TASK: One range is to be output from the listing below, exactly as written: the line with "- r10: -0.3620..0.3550" to the line with "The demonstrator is", both kept.

DATA FOR THIS EXERCISE:
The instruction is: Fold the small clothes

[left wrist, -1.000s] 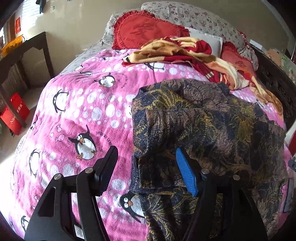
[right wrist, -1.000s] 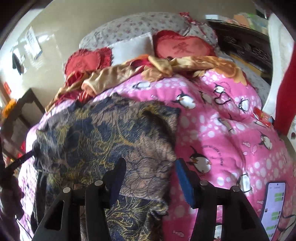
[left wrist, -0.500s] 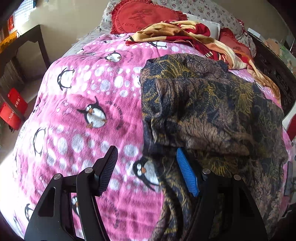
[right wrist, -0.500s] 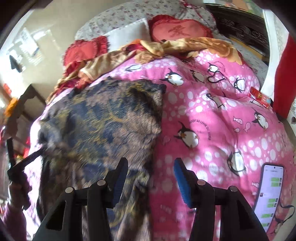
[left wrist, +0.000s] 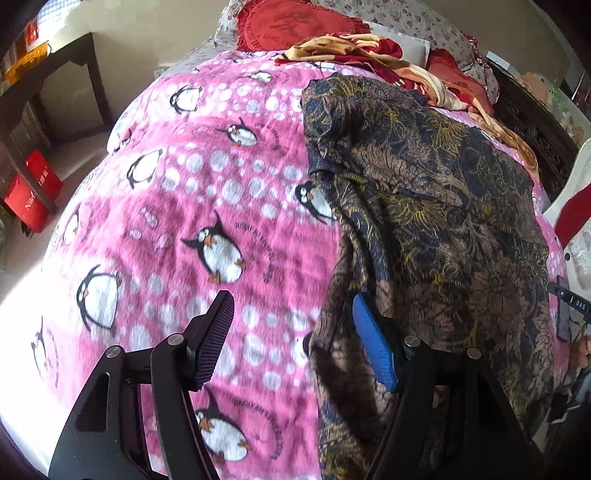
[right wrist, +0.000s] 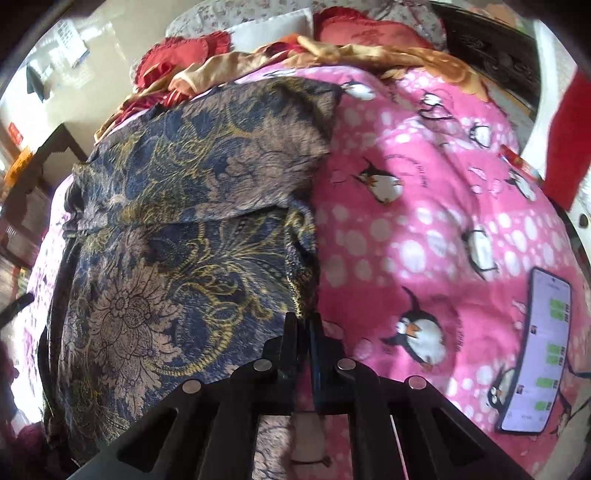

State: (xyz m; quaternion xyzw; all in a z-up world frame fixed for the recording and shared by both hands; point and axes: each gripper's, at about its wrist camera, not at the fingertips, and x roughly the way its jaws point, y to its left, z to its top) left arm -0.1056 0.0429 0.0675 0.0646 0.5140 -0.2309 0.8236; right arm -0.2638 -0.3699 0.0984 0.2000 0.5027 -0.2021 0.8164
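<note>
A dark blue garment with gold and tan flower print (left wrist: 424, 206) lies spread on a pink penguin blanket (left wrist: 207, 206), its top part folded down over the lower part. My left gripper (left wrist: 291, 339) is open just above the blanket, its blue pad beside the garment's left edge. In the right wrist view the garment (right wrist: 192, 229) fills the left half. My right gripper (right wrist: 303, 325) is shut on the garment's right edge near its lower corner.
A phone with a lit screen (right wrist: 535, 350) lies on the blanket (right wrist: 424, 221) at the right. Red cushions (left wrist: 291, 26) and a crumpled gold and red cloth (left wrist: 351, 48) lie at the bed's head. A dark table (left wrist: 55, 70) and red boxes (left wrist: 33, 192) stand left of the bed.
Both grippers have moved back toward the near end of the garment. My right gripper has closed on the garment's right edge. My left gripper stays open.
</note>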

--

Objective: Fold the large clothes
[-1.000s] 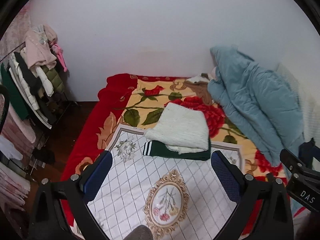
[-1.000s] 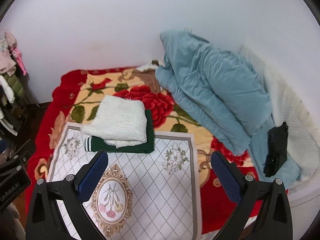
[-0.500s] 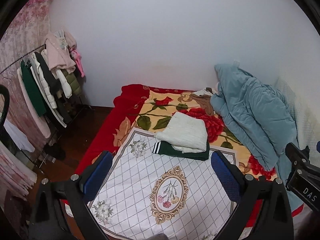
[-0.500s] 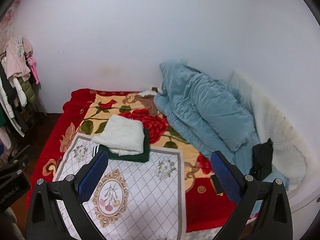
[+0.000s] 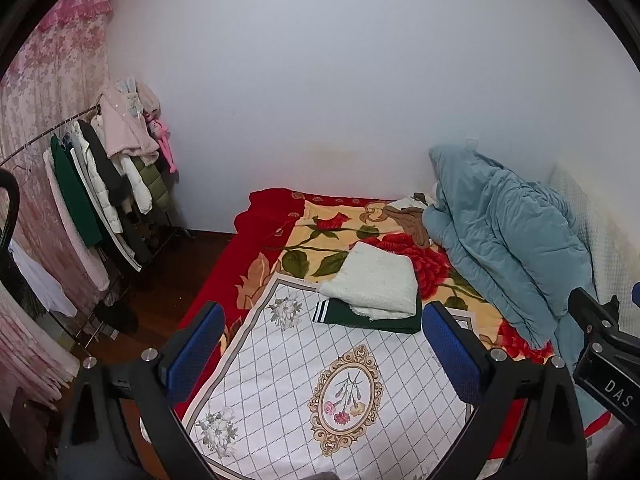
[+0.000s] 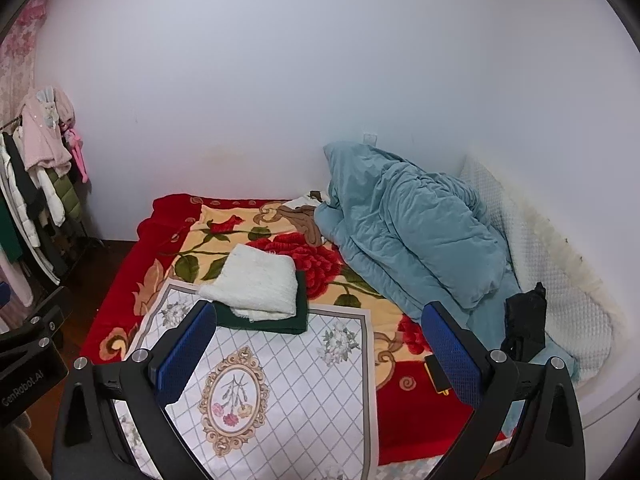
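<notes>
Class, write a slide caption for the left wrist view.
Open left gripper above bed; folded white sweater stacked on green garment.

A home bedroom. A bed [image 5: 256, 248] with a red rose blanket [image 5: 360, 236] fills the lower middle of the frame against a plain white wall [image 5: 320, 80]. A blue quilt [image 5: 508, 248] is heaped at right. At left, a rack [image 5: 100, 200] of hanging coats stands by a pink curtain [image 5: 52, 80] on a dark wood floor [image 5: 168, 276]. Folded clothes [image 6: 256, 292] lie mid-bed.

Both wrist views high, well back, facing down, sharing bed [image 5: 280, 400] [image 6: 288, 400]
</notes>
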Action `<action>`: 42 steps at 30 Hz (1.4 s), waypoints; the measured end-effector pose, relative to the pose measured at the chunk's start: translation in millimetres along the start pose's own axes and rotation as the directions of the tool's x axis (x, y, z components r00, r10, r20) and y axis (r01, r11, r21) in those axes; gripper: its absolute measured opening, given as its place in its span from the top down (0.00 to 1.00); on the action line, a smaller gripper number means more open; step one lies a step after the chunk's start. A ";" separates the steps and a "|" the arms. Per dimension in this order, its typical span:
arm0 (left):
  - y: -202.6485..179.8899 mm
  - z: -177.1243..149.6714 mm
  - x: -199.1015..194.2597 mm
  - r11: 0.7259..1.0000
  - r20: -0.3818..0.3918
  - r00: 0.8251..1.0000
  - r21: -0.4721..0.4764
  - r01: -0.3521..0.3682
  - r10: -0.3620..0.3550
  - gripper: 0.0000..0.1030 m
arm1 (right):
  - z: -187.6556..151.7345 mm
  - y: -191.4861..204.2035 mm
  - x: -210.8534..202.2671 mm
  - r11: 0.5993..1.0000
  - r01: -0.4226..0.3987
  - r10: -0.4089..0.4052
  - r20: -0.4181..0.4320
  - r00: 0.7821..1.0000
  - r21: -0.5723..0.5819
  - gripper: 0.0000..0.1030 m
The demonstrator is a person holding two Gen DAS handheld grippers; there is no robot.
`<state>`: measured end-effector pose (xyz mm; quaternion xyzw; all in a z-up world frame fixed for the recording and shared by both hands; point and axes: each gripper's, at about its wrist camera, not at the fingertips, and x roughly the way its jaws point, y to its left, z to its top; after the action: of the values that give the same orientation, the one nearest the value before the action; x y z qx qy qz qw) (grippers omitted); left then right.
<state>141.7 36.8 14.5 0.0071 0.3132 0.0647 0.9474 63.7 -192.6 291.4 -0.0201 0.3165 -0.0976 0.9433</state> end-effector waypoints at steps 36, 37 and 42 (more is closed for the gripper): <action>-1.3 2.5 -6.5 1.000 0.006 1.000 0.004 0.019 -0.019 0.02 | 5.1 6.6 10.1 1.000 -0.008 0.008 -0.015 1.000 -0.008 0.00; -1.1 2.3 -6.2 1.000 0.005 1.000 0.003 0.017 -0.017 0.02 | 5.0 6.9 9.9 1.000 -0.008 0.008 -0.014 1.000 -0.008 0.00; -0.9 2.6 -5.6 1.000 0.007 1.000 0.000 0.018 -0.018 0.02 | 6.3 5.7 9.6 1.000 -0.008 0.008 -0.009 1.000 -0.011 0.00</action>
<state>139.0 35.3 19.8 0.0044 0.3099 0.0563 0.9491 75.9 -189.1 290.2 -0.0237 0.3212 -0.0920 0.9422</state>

TASK SOLUTION:
  - r10: -0.3620..0.3550
  - gripper: 0.0000..0.1030 m
arm1 (right):
  - z: -187.6556..151.7345 mm
  - y: -191.4861..204.2035 mm
  - x: -210.8534..202.2671 mm
  - r11: 0.5993..1.0000
  - r01: -0.4226..0.3987
  - r10: -0.4089..0.4052
  - r20: -0.4181..0.4320
  - r00: 0.7821..1.0000
  - r21: -0.5723..0.5819
  - gripper: 0.0000..0.1030 m
The demonstrator is a person holding two Gen DAS handheld grippers; there is no robot.

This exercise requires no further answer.